● **GOAL OF THE EXERCISE**: Return the data exactly, with all pictures removed.

----- DATASET SECTION -----

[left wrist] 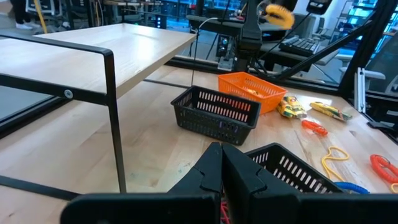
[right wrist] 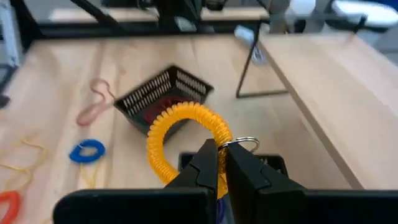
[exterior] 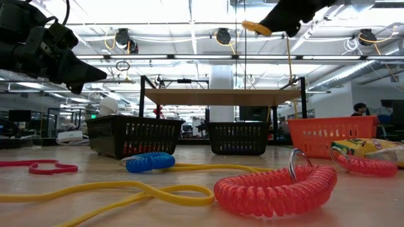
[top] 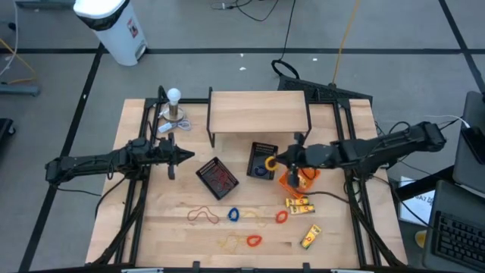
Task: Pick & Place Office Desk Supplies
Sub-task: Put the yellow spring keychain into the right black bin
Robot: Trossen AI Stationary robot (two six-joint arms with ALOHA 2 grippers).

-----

● **TASK RESPONSE**:
[left wrist] 
[right wrist] 
[exterior] 
[top] 
Task: Pick & Place Office Desk Supplies
Sub-task: Put the yellow spring keychain into the right black bin
Robot: Trossen AI Stationary robot (two six-joint arms with ALOHA 2 grippers).

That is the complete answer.